Intravenous vitamin C administration as the sole therapy

No RCTs were found for intravenous intervention of vitamin C as the sole therapy, but five studies with lower evidence were found. In these studies, the main focus was on tumour response and quality of life. The phase I study by Hoffer et al. (2008) showed that the tumour did not react objectively in any patient, regardless of the dose of 0.4, 0.6, 0.9 or 1.5 g/kg vitamin C. In terms of quality of life, a deterioration in physical function was evident in the 0.4 g/kg arm. In the one-armed pilot study by Riordan et al. (2005a, b), disease progression was observed in 23 of 24 patients and stabilization in only one case. In Stephenson et al. (2013), there was also no objective reaction from the tumour. The disease progressed in 13 patients and was stable in only three. With regard to the quality of life, there was initially no change over the first two weeks, but an improvement was noted in the course of the third and fourth weeks. In the one-armed study by Nielsen et al. (2017), the quality of life remained unchanged in 16 of 23 cases, in two it improved and two developed to be worse. After 12 weeks, there was no improvement except in the area of the physical functional level. Only Park et al. (2009) reported a good response to the therapy in 44% of the cases (8/18 patients).

Interim conclusion on the intravenous administration of vitamin C

In summary, there is heterogeneous data. On the one hand, concurrent to tumour therapy, no significant differences in favour of intravenously administered vitamin C were found; on the other hand, it had a partially positive effect on pain and showed short-term positive effects on morphine intake. The results of the studies regarding intravenous vitamin C treatment without concurrent tumour therapy were rather negative. Vitamin C neither had an effect on the tumour nor could in prevent progression. In terms of quality of life, the data are heterogeneous.
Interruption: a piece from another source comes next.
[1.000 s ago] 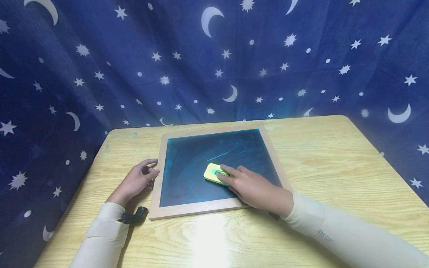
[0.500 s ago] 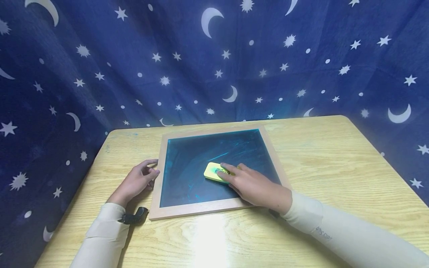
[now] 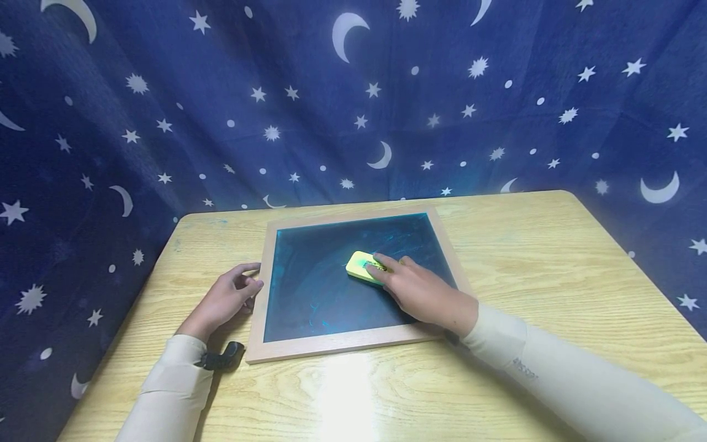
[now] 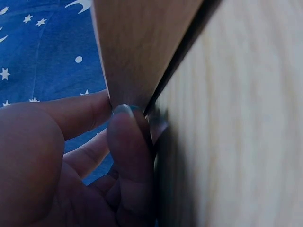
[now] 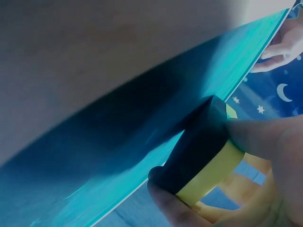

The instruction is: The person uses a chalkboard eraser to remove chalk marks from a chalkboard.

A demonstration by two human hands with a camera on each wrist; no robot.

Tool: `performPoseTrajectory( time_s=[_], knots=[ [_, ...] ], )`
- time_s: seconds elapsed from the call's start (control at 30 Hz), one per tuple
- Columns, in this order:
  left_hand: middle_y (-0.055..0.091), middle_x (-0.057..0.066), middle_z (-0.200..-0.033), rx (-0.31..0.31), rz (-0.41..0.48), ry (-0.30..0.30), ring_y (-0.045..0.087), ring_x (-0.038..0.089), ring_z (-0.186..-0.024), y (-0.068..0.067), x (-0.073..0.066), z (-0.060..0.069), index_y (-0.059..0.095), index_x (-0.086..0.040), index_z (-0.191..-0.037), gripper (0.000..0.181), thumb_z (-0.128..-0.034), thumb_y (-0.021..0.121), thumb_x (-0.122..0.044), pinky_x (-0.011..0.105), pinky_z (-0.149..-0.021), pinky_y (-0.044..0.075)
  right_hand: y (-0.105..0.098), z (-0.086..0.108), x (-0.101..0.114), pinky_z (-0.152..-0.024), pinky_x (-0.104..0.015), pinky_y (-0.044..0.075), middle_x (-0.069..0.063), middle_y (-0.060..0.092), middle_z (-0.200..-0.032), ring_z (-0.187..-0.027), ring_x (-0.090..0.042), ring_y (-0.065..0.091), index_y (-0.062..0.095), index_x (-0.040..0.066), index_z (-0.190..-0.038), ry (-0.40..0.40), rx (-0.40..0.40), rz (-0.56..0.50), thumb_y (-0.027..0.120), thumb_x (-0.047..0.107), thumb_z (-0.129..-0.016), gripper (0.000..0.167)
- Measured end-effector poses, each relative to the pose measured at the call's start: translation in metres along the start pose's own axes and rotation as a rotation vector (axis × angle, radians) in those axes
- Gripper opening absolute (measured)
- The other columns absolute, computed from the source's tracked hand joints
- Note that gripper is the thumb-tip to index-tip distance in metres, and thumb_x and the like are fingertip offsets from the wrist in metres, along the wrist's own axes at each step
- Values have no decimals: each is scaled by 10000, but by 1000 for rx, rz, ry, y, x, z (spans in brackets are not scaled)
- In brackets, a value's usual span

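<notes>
A framed chalkboard (image 3: 309, 282) lies flat on the table, its dark surface marked by blue chalk smears. On its middle is a yellow chalkboard eraser (image 3: 360, 264) with a dark felt underside, gripped by my right hand (image 3: 422, 291). In the right wrist view, thumb and fingers hold opposite sides of the eraser (image 5: 213, 163); I cannot tell whether all its felt touches the board. My left hand (image 3: 223, 301) rests at the board's left edge with loosely bent fingers. Up close, its thumb (image 4: 130, 151) and forefinger touch the wooden frame (image 4: 142, 47) from outside.
The light wooden table (image 3: 552, 276) extends around the board, with blue chalk traces near its back left corner. A dark blue curtain (image 3: 309, 104) with moons and stars hangs behind. A black wrist camera (image 3: 223, 356) sits beside the board's front left corner.
My right hand has slid the eraser up and slightly right over the board. The blue chalk line there is now mostly covered or gone. The left hand and board have stayed put.
</notes>
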State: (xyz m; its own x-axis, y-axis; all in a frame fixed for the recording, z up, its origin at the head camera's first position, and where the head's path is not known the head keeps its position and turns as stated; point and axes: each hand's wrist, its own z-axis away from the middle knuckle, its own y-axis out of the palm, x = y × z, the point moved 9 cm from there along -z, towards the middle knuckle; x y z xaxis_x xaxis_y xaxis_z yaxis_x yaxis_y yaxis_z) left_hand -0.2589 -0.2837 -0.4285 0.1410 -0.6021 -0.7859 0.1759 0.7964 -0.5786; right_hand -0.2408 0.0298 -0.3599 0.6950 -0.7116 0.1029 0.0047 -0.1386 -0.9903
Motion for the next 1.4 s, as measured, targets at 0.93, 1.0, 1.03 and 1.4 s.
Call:
performPoseTrajectory(
  time_s=[0.93, 1.0, 1.03, 1.4],
  knots=[
    [609, 165, -1048, -4, -14, 14, 621, 195, -743, 0, 0, -2, 353, -17, -1520, 566, -1038, 552, -239, 303, -667, 567, -14, 9, -54, -707, -528, 590, -316, 569, -1336, -836, -474, 673, 573, 1, -1370, 176, -76, 153, 642, -35, -900, 476],
    [608, 164, -1041, -6, -17, 15, 620, 195, -740, -1, 0, -2, 355, -16, -1519, 565, -1038, 553, -236, 301, -663, 566, -14, 9, -55, -698, -526, 591, -316, 566, -1342, -827, -473, 671, 568, 1, -1374, 183, -70, 149, 642, -31, -904, 477],
    [607, 164, -1039, -6, -17, 16, 619, 195, -739, -1, 0, -2, 355, -15, -1518, 564, -1037, 553, -235, 300, -662, 566, -14, 9, -55, -694, -526, 591, -317, 565, -1341, -819, -472, 669, 567, 1, -1373, 183, -70, 147, 642, -32, -905, 476],
    [596, 149, -1027, 1, -3, 12, 602, 192, -740, -1, 1, -3, 349, -14, -1521, 569, -1039, 551, -236, 302, -661, 563, -16, 8, -51, -667, -515, 580, -313, 566, -1336, -777, -460, 654, 562, 9, -1369, 169, -68, 124, 627, -54, -902, 476]
  ],
)
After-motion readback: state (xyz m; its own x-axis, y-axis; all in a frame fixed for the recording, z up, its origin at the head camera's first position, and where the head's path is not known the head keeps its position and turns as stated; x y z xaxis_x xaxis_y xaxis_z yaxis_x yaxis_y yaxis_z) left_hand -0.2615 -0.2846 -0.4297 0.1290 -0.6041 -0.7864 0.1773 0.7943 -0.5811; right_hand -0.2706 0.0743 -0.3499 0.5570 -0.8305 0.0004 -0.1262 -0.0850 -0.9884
About the safety of intravenous administration of vitamin C

All studies that administered vitamin C intravenously during other tumour therapies and examined the safety of the intervention demonstrated good tolerability and at most mild side effects. In Ma et al. (2014) there were generally no grade 5 side effects and grade 3 and 4 side effects were not significantly different between the two groups. In the study by Jeon et al. (2016) the vitamin C arm required significantly fewer opiates (vitamin C arm: mean = 0.8 (SD = 0.8), control arm: mean = 1.4 (SD = 1), p = 0.00); there were no significant group differences regarding post-operational nausea and vomiting and the length of hospitalization was comparable (1–2 days).The lower evidence studies reported dizziness, nausea, thirst, diarrhoea, dry mouth, and urinary bladder problems (Kiziltan et al. 2014; Monti et al. 2012; Polireddy et al. 2017; Welsh et al. 2013). But these were all in the first- to second-degree range. Grade 3 or 4 side effects were not found or were not due to vitamin C but to the progression of the disease or its treatment. Hoffer et al. (2008) showed only mild first- and second-degree side effects. In Riordan et al. (2005a, b), most cases were minor, as was the case with Park et al. (2009). Nielsen et al. (2017) quantified 11 out of 53 side effects as severe. Stephenson et al. (2013) came to the conclusion that vitamin C was tolerable even in higher doses and that side effects were mostly mild. The studies by Hoffer et al. (2015), Kawada et al. (2014) and Vollbracht et al. (2011) showed no side effects at all due to vitamin C.

Discussion

Oral vitamin C intake in combination with tumour therapy

The RCT examined the effect of orally ingested vitamin C in combination with radiotherapy on the dosimetry of the saliva and found no significant differences (Liu et al. 2010). The problem with the study was that there was no group that had not received vitamin C with which a comparison could have been made. Additionally, the size of the study arms was small. The studies of the lower level of evidence included different malignancies of the patients. The cohort study by Bruemmer et al. (2003) was not systematized, as the patients were asked to report retrospectively on how much vitamin C they had taken. The study by Pinkerton et al. (2017b) represents preliminary work that was based on a small sample and administered vitamin C over a short period of just 3 days. Overall, it is difficult to make a generalizable statement on the basis of the rather weak data presented.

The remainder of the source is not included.